Employees dedicated to doing a good job become disgruntled for a reason (or two). They don't enjoy disgruntlement. It's uncomfortable. And you can't dismiss it by saying "If you don't like it, leave."
6:30 obviously has a shitload of facts. 8:05 and 8:08 are posted back to back by the same person who hopes these facts won't come out. But, sigh, they will.
8:38 - Don't let your feathers get ruffled by anonymous internet commenters. Waste of energy.
4:04 and 6:30 have no facts concerning the coastal retrofit program, only speculation. And no understanding of the up to seven individual
retrofits that could potentially harden a home against wind damage. If homeowners selected only window and door shutters the cost would be quite inexpensive. If it included shutters, garage door replacement, foundation to roof hurricane straps, roof deck adhesive and structural hardening of roof overhangs the cost could easily run upwards of $30-50,000 for larger homes. FEMA did not approve $29 million for retrofitting 2000 homes. FEMA approved a series of up to 7 eligible retrofits that would protect homes up to certain wind loads. Depending on type of construction, design and home size the cost would vary. In fact total cost of the retrofits had to meet FEMA's benefit/cost analysis. In other words the cost could not exceed the expected wind damage avoidance over the expected life of the structures. Now I don't know if anyone at MEMA misused grant funds, was well liked or was disliked. But I think it would be wise to allow FEMA to complete its review of the grant program before any continuance of the speculations and personal character attacks.

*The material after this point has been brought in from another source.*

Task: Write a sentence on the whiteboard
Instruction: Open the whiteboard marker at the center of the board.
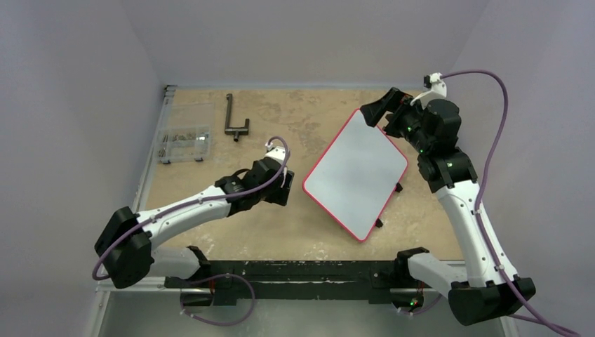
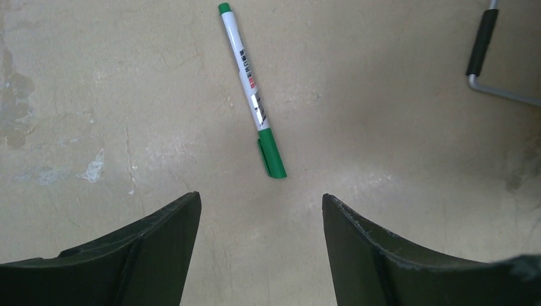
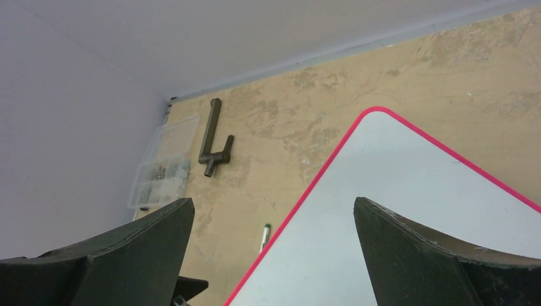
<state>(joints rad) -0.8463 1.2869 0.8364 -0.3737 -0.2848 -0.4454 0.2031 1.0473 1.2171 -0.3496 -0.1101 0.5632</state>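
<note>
Hovering left of the whiteboard (image 1: 358, 172) w/ fingers spread & empty, left gripper (image 2: 260, 197) (nearer arm) has the marker (image 2: 252, 89) just ahead, long axis pointing approx away from it.

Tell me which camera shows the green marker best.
Left wrist: the marker lies whole on the table, cap on, just ahead of the open left gripper. The right wrist view shows only a small, distant bit of it beside the whiteboard. In the top view I cannot find it.
</note>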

9:42 I agree with your statement that "FEMA should complete it's review of the grant program" The investigation should start with the subcontractors,builders and material suppliers who participated.This would be a real eye opener that will expose many more all the way to the top.The cost overruns were incurred because there was too many layers of people with hands out involved. When government loses control and fails at anything they always want to do more of the same.